How does he explain NO RADIO CONTACT for five hours? Any onboard emergency results in the tower being immediately notified.
RE: How does he explain NO RADIO CONTACT for five hours? Any onboard emergency results in the tower being immediately notified.
______________________________________________________
Here is how Chris Goodfellow, a 20 year Canadian Class-1 instrumented-rated pilot for multi-engine planes, explains it:
http://www.wired.com/autopia/2014/03/mh370-electrical-fire/
“the loss of transponders and communications makes perfect sense in a fire. And there most likely was an electrical fire. In the case of a fire, the first response is to pull the main busses and restore circuits one by one until you have isolated the bad one. If they pulled the busses, the plane would go silent. It probably was a serious event and the flight crew was occupied with controlling the plane and trying to fight the fire. Aviate, navigate, and lastly, communicate is the mantra in such situations.”
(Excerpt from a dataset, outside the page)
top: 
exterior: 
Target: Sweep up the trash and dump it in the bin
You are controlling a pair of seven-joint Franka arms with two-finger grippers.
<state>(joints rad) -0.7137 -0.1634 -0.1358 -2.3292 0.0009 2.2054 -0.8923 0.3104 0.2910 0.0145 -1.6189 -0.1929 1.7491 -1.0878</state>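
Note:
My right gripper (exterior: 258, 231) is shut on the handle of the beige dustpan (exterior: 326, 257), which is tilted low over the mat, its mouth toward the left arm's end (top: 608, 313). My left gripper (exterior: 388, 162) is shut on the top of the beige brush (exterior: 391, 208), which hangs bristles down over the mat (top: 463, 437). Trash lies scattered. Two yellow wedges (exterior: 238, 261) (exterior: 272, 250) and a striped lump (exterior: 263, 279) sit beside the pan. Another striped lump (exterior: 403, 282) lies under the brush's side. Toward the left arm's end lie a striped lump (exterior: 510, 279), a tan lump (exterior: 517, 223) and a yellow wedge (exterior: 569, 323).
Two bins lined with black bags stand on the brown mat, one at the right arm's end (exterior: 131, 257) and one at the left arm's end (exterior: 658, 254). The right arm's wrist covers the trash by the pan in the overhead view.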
There are two types of fires. An electrical fire might not be as fast and furious, and there may or may not be incapacitating smoke. However there is the possibility, given the timeline, that there was an overheat on one of the front landing gear tires, it blew on takeoff and started slowly burning. Yes, this happens with underinflated tires. Remember: Heavy plane, hot night, sea level, long-run takeoff. There was a well known accident in Nigeria of a DC8 that had a landing gear fire on takeoff. Once going, a tire fire would produce horrific, incapacitating smoke. Yes, pilots have access to oxygen masks, but this is a no-no with fire. Most have access to a smoke hood with a filter, but this will last only a few minutes depending on the smoke level. (I used to carry one in my flight bag, and I still carry one in my briefcase when I fly.)
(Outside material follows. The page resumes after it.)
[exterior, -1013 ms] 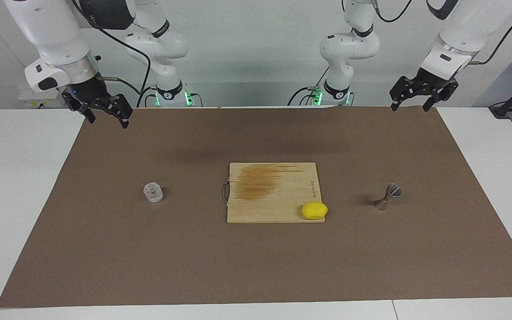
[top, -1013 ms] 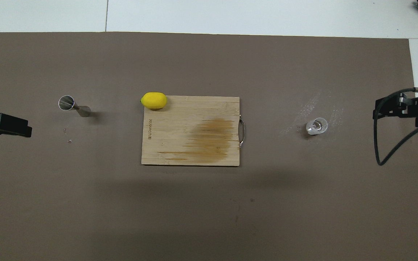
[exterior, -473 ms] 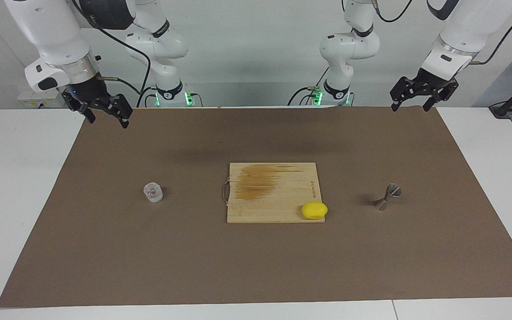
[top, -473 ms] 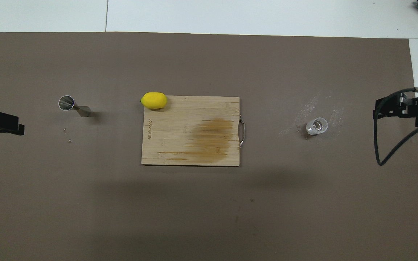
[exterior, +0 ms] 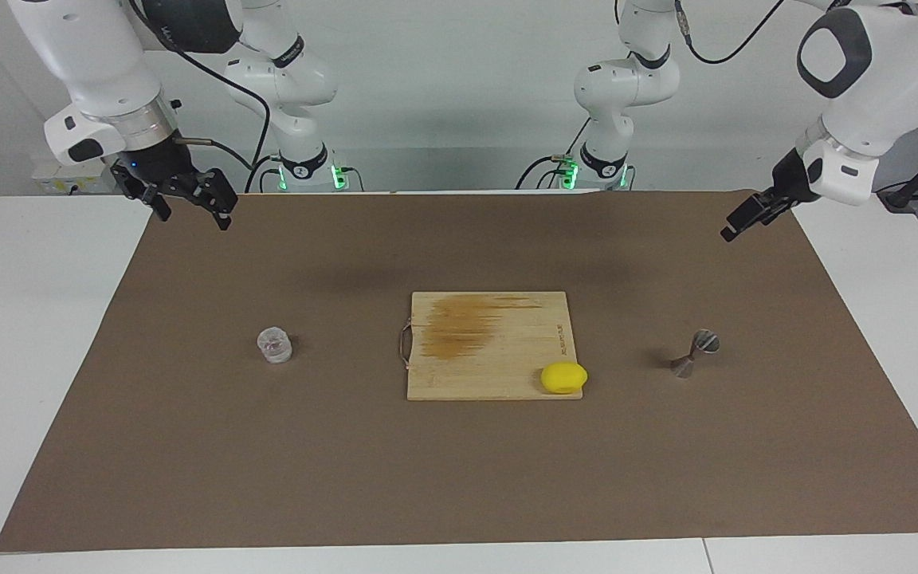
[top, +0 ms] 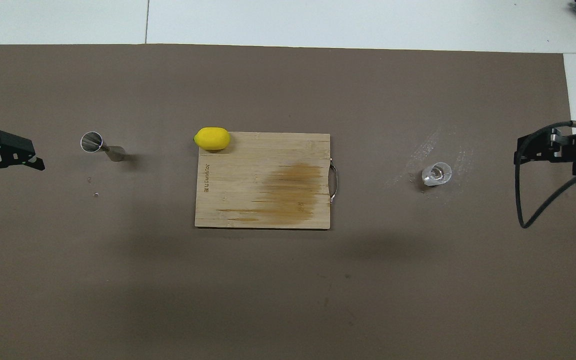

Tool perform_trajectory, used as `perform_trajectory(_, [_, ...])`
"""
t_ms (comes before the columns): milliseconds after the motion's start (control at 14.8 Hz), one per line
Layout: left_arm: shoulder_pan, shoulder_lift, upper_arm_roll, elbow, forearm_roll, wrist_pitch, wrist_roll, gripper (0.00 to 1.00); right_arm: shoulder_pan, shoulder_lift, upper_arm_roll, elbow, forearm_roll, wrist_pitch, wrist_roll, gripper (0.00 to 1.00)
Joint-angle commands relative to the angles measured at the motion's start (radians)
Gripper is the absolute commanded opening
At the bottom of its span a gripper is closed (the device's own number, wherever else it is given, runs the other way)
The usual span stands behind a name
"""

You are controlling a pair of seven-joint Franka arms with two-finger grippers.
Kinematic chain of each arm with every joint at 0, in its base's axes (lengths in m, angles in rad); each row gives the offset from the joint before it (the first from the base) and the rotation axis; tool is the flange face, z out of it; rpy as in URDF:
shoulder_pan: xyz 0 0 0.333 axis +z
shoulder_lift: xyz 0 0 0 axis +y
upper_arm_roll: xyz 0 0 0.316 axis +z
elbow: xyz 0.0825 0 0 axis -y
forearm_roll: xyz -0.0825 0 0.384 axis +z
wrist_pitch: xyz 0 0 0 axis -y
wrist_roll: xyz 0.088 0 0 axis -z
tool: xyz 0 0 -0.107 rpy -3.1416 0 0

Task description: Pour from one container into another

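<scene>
The clear glass tumbler (exterior: pixel 274 345) stands on the brown mat toward the right arm's end; it also shows in the overhead view (top: pixel 436 173). The steel hourglass jigger (exterior: pixel 694 353) stands on the mat toward the left arm's end, and it shows from above (top: pixel 100 146) too. My left gripper (exterior: pixel 734 227) is open and empty, up in the air over the mat's edge at that end, well apart from the jigger; the overhead view (top: pixel 15 177) shows its spread fingers. My right gripper (exterior: pixel 194 217) is open and empty over the mat's corner at its own end (top: pixel 520 150), and that arm waits.
A wooden cutting board (exterior: pixel 491 319) with a dark stain and a metal handle lies at the mat's middle (top: pixel 248 200). A yellow lemon (exterior: pixel 563 377) rests on the board's corner toward the jigger (top: pixel 212 138). A black cable (top: pixel 538 210) loops below the right wrist.
My left arm has swung and its wrist has turned, so the gripper now hangs lower and farther out over the mat's edge, toward the jigger. The right arm has not moved.
</scene>
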Motion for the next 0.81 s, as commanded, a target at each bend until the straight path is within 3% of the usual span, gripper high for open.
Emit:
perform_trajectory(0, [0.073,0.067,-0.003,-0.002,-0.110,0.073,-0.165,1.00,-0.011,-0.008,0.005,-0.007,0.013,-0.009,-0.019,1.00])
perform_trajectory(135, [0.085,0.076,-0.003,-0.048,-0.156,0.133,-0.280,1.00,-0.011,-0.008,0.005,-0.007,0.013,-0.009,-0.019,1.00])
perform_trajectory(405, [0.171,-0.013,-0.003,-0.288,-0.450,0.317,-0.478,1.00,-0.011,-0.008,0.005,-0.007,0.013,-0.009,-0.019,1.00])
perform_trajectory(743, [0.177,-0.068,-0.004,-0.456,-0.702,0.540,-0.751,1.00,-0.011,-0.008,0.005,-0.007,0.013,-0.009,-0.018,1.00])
What I think happened is the flight crew was overcome by smoke and the plane continued on the heading, probably on George (autopilot), until it ran out of fuel or the fire destroyed the control surfaces and it crashed. You will find it along that routelooking elsewhere is pointless.
It is not true that the tower is immediately notified. I have had a total electrical failure in flight under instrument conditions, and I assure you that contacting air traffic control is not the first order of business. It is to keep the plane under control, stabilize the situation as much as possible, and to try to figure out what went wrong. Then, it becomes more possible to make a rational report and request to air traffic control.
That is the one that will not go away.
>> Any onboard emergency results in the tower being immediately notified. <<
There’s no “tower” out in the middle of the South China Sea. Not even close. Moreover, the “towers” in Malaysia, Thailand and Vietnam are usually going to be out of range for normal VHF contact.
Now to be sure, there is HF ATC. But those folks can’t do anything to help during the kind of emergency theorized by Goodfellow and others.
Following Goodfellow’s logic, the pilots certainly would have wanted to contact the tower at Pulau Langkawi when they got close enough. But if the smoke was extremely dense by then, they probably couldn’t see well enough to look up Langkawi’s frequency and then punch the numbers into their VHF radio.